What the exercise asks — For each line in the data below, write an exact copy.

Given data —

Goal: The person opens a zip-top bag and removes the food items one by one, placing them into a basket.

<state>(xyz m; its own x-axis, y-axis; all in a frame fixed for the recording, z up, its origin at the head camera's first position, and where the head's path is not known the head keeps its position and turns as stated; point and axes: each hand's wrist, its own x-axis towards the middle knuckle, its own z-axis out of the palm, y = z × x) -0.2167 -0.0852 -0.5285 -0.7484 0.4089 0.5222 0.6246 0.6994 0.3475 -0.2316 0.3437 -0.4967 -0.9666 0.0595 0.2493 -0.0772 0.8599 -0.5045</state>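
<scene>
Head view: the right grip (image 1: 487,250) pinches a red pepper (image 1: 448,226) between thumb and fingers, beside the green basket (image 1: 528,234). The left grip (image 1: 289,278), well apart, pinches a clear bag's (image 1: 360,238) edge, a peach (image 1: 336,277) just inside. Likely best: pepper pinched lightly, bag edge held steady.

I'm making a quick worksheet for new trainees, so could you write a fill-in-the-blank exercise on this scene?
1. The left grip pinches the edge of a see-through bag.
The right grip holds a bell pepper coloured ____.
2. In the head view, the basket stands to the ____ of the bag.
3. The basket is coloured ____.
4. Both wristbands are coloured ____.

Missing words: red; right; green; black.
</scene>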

Exercise output —
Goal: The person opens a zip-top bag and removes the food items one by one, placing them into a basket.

<state>(xyz m; its own x-axis, y-axis; all in a frame fixed for the recording, z up, its origin at the head camera's first position, and where the head's path is not known the head keeps its position and turns as stated; point and axes: each hand's wrist, its own x-axis towards the middle knuckle, its own z-axis out of the palm, y = z × x) -0.2167 -0.0852 -0.5285 -0.7484 0.4089 0.5222 0.6246 0.6994 0.3475 -0.2316 0.3437 -0.4967 -0.9666 0.0595 0.2493 -0.0772 0.8599 -0.5045</state>
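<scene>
Head view: the right grip (image 1: 487,250) pinches a red pepper (image 1: 448,226) between thumb and fingers, beside the green basket (image 1: 528,234). The left grip (image 1: 289,278), well apart, pinches a clear bag's (image 1: 360,238) edge, a peach (image 1: 336,277) just inside. Likely best: pepper pinched lightly, bag edge held steady.

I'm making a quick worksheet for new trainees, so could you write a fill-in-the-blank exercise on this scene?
1. The left grip pinches the edge of a see-through bag.
The right grip holds a bell pepper coloured ____.
2. In the head view, the basket stands to the ____ of the bag.
3. The basket is coloured ____.
4. Both wristbands are coloured ____.

Missing words: red; right; green; black.
</scene>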

The response to this exercise is done.